Key Concept: Copy-on-Write removes the SettingWithCopyWarning guessing game

Before pandas 3, whether subset above was a view into df or an independent copy depended on details of how subset was created, the source of the infamous SettingWithCopyWarning. Pandas 3 makes every such selection behave as an independent copy: modifying subset never touches df. The warning is gone because the ambiguity it warned about is gone.

Pro Tip: pd.col() previews the expression style Polars uses

Pandas 3 adds pd.col(“name”) as an alternative to a lambda inside .assign(): df.assign(c=pd.col(“a”) + pd.col(“b”)) instead of df.assign(c=lambda d: d[“a”] + d[“b”]).
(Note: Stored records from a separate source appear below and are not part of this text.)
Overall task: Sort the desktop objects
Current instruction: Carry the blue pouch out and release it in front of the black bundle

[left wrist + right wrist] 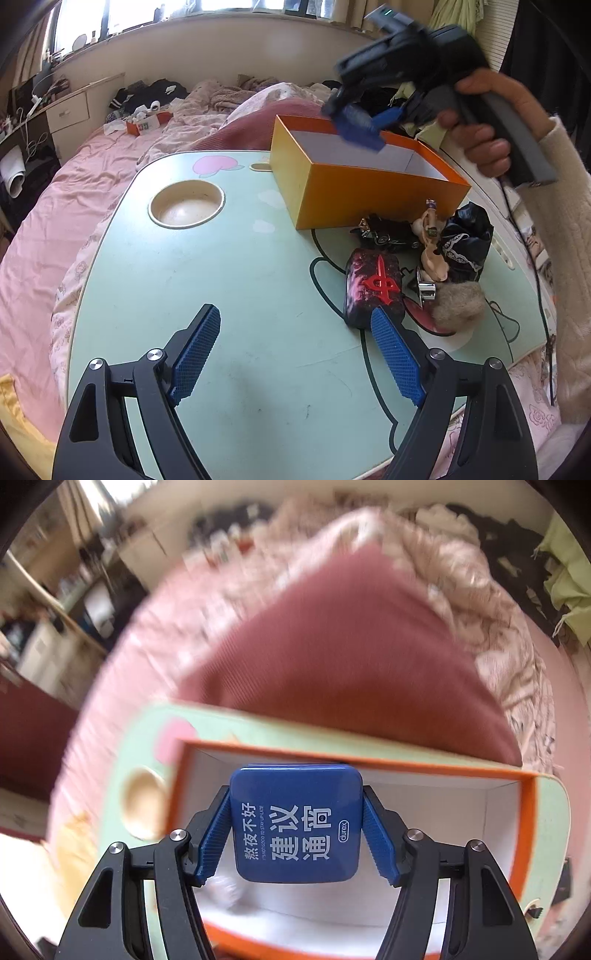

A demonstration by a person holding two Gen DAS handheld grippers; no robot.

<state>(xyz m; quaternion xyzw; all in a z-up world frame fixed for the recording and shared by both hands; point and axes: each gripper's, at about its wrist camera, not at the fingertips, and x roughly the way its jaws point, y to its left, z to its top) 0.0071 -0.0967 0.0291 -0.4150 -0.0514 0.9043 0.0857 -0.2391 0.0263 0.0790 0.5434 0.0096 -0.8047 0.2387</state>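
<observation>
My right gripper (pixel 295 801) is shut on a blue square tin (pixel 295 823) with white writing and holds it over the open orange box (pixel 528 812), whose inside is white. In the left wrist view the right gripper (pixel 364 127) hangs above the same orange box (pixel 354 192) with the blue tin (pixel 356 123) blurred between its fingers. My left gripper (pixel 295 325) is open and empty, low over the green lap table (pixel 207 280). Just beyond its right finger lies a dark red case with a red emblem (pixel 373 288).
A pile lies right of the case: a black trinket (pixel 384 232), a small figurine (pixel 430 240), a black satin pouch (pixel 467 236), a fur ball (pixel 458 302) and a metal clip (pixel 426 290). The table has a round cup recess (pixel 186 206). Pink bedding (pixel 48 229) surrounds the table.
</observation>
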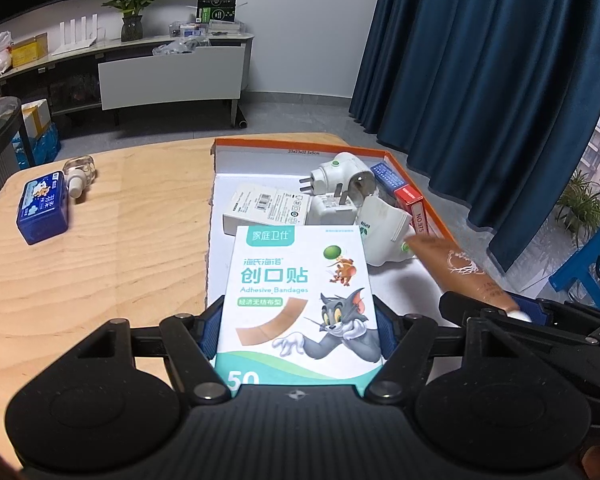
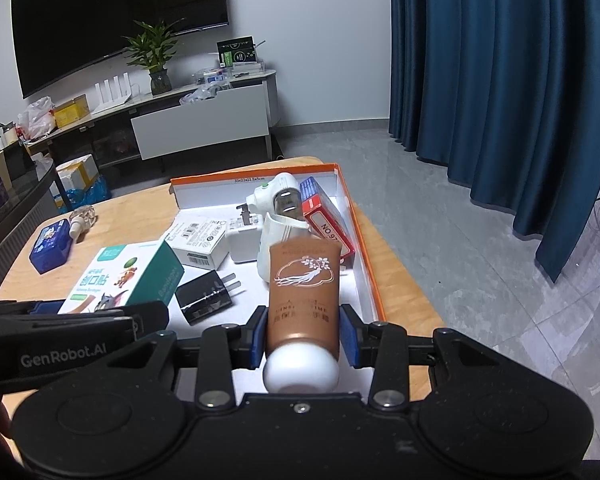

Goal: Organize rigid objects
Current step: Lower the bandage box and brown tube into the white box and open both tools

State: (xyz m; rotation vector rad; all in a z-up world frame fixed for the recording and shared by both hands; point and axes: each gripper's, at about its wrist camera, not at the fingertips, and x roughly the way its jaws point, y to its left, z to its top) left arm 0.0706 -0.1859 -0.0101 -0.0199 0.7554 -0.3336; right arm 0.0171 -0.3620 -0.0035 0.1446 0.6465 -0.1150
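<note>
My left gripper (image 1: 300, 332) is shut on a white and teal box of adhesive bandages (image 1: 298, 300), held over the near left part of the orange-rimmed tray (image 1: 296, 145). The same bandage box (image 2: 128, 276) shows at the left in the right wrist view. My right gripper (image 2: 303, 336) is shut on a brown tube with a white cap (image 2: 303, 292), held above the tray's near right side (image 2: 366, 264); that brown tube (image 1: 460, 264) juts in from the right in the left wrist view. On the table's left lie a blue box (image 1: 42, 208) and a small clear bottle (image 1: 80, 174).
The tray holds white plug devices (image 1: 340, 176), a white carton (image 1: 266, 208), a red and blue box (image 1: 404, 196) and a black charger (image 2: 206, 296). The wooden table (image 1: 100, 260) ends just past the tray; a blue curtain (image 1: 500, 80) hangs beyond.
</note>
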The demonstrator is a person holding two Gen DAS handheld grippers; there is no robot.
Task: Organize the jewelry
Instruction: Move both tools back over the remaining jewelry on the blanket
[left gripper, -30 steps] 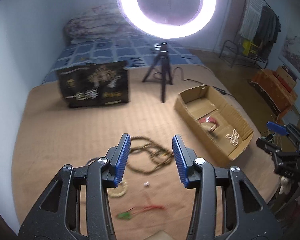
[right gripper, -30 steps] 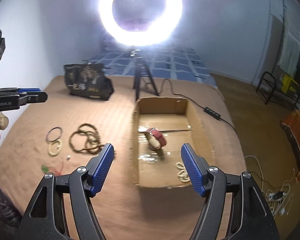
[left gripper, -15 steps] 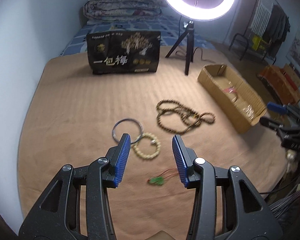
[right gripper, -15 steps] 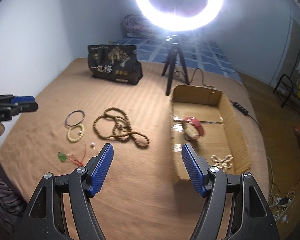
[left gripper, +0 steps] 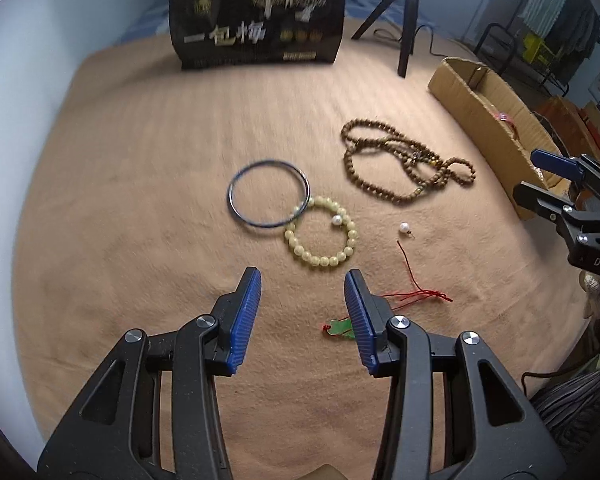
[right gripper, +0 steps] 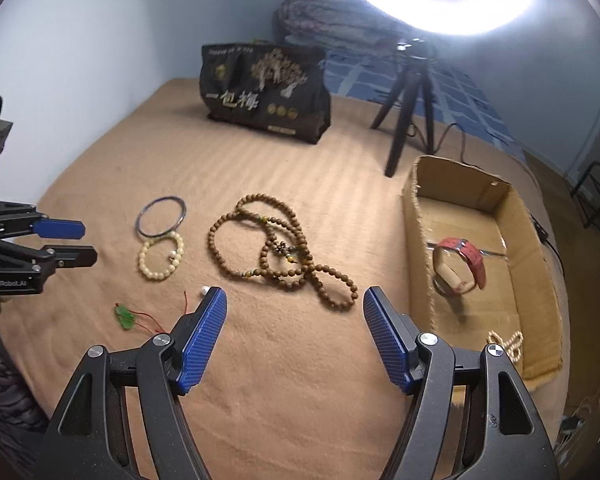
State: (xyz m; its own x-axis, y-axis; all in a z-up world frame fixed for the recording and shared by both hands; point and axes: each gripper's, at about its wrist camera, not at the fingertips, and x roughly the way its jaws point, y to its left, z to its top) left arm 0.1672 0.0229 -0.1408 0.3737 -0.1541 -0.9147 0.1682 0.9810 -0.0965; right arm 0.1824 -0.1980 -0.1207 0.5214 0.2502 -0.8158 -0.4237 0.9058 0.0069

It reads closer to the column-expression style used throughout Polars, covered in Chapter 8 of this series, and is worth recognising even though this notebook keeps using apply and lambda, the more widely used style today.

Learning objectives

By the end of Chapter 15 you will be able to:

#	Skill	Covered in
1	Recognise pandas 3’s `str` dtype and Copy-on-Write behaviour	Sec. 0
2	Apply your own function to a Series or DataFrame with `map` and `apply`	Sec. 1
3	Count, filter, and encode categorical columns	Sec. 2
4	Clean and query text columns with the `.str` accessor	Sec. 3
5	Summarize a dataset with descriptive statistics in one call	Sec. 4
6	Compute rolling and expanding window statistics	Sec. 5a
7	Write readable multi-condition filters with `df.query()`	Sec. 5b

1. Function Application with `map` and `apply`

NumPy’s vectorized operations cover arithmetic and comparisons, but sometimes the transformation you need is your own logic: a lookup, a multi-branch rule, a calculation that combines several columns per row. map and apply are how pandas runs that logic.
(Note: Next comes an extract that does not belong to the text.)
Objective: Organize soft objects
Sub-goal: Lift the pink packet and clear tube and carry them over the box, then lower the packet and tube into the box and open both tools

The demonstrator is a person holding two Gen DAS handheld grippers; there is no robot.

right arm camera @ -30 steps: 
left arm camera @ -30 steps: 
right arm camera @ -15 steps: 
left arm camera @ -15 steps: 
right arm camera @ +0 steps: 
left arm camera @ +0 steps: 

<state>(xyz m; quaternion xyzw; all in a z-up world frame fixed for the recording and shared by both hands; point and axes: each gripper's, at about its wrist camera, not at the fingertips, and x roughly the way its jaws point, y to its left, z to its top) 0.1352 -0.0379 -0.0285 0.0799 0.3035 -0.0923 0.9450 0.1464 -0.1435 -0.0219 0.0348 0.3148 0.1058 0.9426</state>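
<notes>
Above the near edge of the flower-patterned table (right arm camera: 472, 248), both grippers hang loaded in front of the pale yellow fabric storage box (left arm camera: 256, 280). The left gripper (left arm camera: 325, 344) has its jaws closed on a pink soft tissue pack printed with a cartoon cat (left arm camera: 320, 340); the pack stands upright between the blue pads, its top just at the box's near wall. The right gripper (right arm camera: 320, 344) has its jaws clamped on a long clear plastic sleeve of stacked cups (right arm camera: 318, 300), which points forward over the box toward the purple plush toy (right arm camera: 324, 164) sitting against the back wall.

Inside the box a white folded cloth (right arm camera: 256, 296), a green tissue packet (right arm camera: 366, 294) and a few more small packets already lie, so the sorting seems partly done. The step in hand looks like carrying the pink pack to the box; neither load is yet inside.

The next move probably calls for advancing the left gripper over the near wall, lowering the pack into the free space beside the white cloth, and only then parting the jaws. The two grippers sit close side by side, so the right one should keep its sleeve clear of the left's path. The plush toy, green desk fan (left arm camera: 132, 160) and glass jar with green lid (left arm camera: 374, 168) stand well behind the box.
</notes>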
Series.map() is for simple one-to-one substitution: pass it a dict (or a function) and it replaces every value with its mapped equivalent. Recoding the gender column’s short codes into full labels is a map problem, not an apply one:

gender_labels = {"M": "Male", "F": "Female"}
df["gender_label"] = df["gender"].map(gender_labels)
df[["gender", "gender_label"]].head(3)

	gender	gender_label
0	F	Female
1	F	Female
2	F	Female

Series.map() transforms one column. For element-wise operations across ALL columns simultaneously, pandas 3.0 introduced DataFrame.map(): the replacement for the deprecated applymap(). Same signature, same semantics, new name.
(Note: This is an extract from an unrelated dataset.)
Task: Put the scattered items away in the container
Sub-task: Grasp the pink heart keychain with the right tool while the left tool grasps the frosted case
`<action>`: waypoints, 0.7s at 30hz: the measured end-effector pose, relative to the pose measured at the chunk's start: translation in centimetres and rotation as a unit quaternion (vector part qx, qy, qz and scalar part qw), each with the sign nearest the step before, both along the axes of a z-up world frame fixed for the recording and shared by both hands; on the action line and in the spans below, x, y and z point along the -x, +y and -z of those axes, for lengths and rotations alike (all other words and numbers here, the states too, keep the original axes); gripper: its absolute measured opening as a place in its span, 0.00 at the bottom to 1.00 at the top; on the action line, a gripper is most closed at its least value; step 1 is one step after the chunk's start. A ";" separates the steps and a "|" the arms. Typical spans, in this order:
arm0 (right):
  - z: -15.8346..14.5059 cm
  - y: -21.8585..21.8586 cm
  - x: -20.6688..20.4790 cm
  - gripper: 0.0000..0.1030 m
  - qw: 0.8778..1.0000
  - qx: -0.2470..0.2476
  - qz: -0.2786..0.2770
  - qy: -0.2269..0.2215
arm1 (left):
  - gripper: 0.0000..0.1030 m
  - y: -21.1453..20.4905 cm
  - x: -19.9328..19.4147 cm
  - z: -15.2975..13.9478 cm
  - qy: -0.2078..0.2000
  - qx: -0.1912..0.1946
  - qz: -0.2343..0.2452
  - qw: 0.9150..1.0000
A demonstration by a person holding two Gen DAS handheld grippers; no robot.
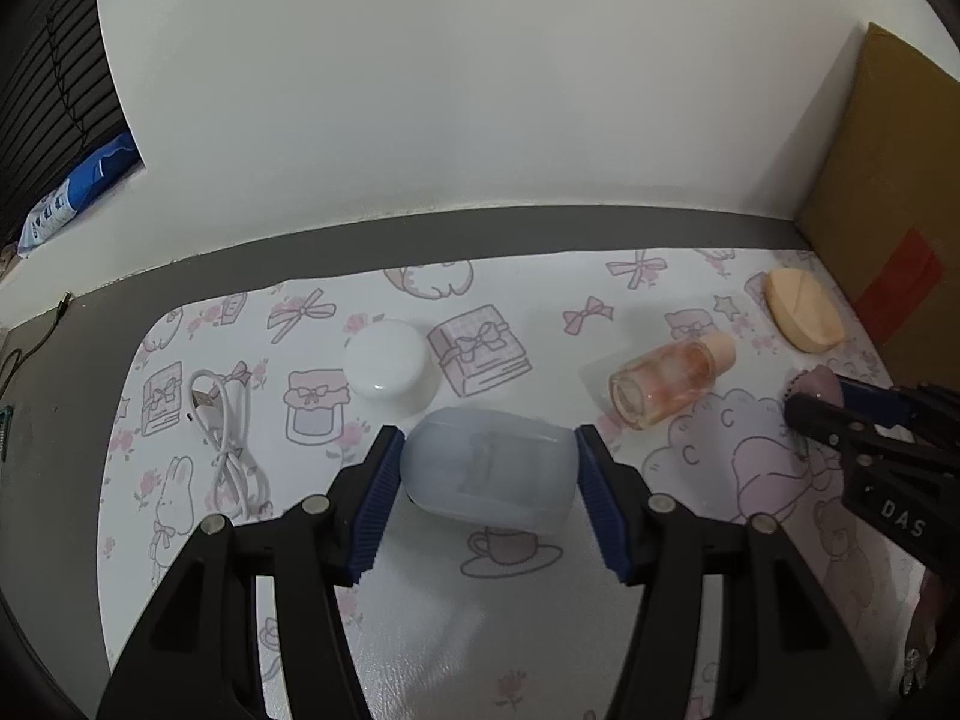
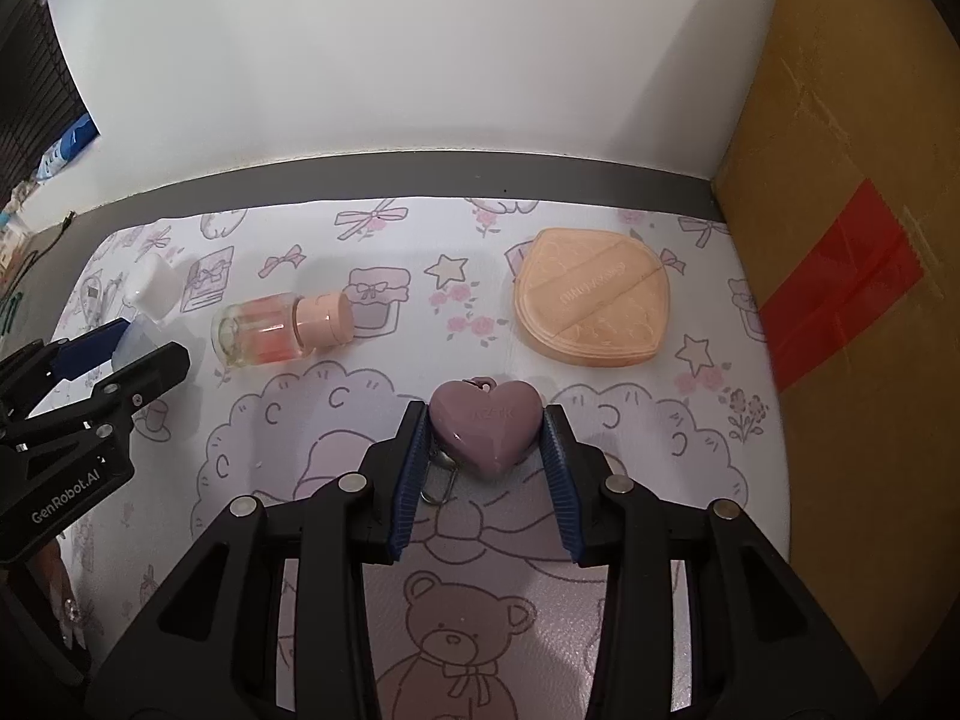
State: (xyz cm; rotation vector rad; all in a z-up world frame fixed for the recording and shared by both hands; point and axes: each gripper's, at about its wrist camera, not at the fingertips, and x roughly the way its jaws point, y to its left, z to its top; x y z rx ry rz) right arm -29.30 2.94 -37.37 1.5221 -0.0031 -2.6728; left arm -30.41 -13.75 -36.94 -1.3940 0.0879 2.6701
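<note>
- Blue-padded fingers of the left gripper (image 1: 487, 468), left wrist view: pinching a translucent pale-blue bottle (image 1: 489, 471) lying on its side on the patterned mat (image 1: 540, 648), one pad against each flank.
- Same view, loose on the mat: white round jar (image 1: 389, 367) just behind the bottle, white USB cable (image 1: 225, 438) off to the left, clear bottle with peach cap (image 1: 672, 381) on its side to the right, peach powder puff (image 1: 804, 318) at far right beside the cardboard box (image 1: 888, 228).
- Right gripper (image 1: 807, 396) enters from the right edge here; its tips sit at a mauve object, grip unclear from this angle.
- Right wrist view: right gripper's fingers (image 2: 555, 468) pressed onto both sides of a mauve heart-shaped case (image 2: 485, 429), which rests on the mat; a metal clip (image 2: 438, 480) sticks out by the left pad.
- Same view: peach-cap bottle and puff sit behind the heart, well apart from each other; left gripper visible at left edge with the blue bottle between its tips.
- The cardboard box fills the right side, standing on the tabletop; whether it's the target container I can't tell, no open top visible.
- Progress, my read: early. Two items gripped but neither clearly lifted, nothing seen stowed. Jar, cable, peach-cap bottle, puff untouched.
</note>
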 end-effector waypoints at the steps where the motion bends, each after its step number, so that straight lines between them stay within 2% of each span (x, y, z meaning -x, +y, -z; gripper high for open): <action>1: -0.1 0.0 0.0 0.38 1.000 -0.001 0.000 0.001 | 0.55 -0.1 -0.1 -0.3 0.001 0.000 -0.001 1.000; 7: -1.2 1.5 0.2 0.38 1.000 0.002 0.001 0.010 | 0.55 0.4 -1.1 -2.3 0.004 0.000 0.000 1.000; 11: -3.3 1.8 -0.7 0.38 1.000 0.004 0.001 0.017 | 0.55 0.8 -2.1 -4.6 0.013 0.000 0.002 1.000; 16: -6.8 2.4 -2.1 0.38 0.999 0.002 0.001 0.034 | 0.55 0.8 -3.3 -8.4 0.024 -0.001 -0.004 1.000; 21: -11.7 2.4 -4.1 0.38 0.998 -0.001 -0.001 0.055 | 0.55 0.2 -5.3 -13.6 0.040 -0.005 -0.016 0.999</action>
# Round every numeric cell to 1 decimal place
numeric_cols = df.select_dtypes("number").columns.tolist()
rounded = df[numeric_cols].map(lambda x: round(x, 1) if pd.notna(x) else x)
rounded.head(3)

	cohort	study_hours	attendance_pct	midterm_score	final_score	project_score	average_marks
0	2023	10.8	88.6	49.9	58.2	61.6	56.6
1	2023	16.1	71.5	48.7	63.7	65.8	59.4
2	2023	23.6	71.5	54.1	60.9	79.8	64.9

Common Mistake: Using applymap() from an older tutorial

df.applymap() was removed in pandas 3.0. Any code or tutorial older than 2024 that uses applymap will raise AttributeError. The fix is a one-word rename: df.applymap(fn) becomes df.map(fn).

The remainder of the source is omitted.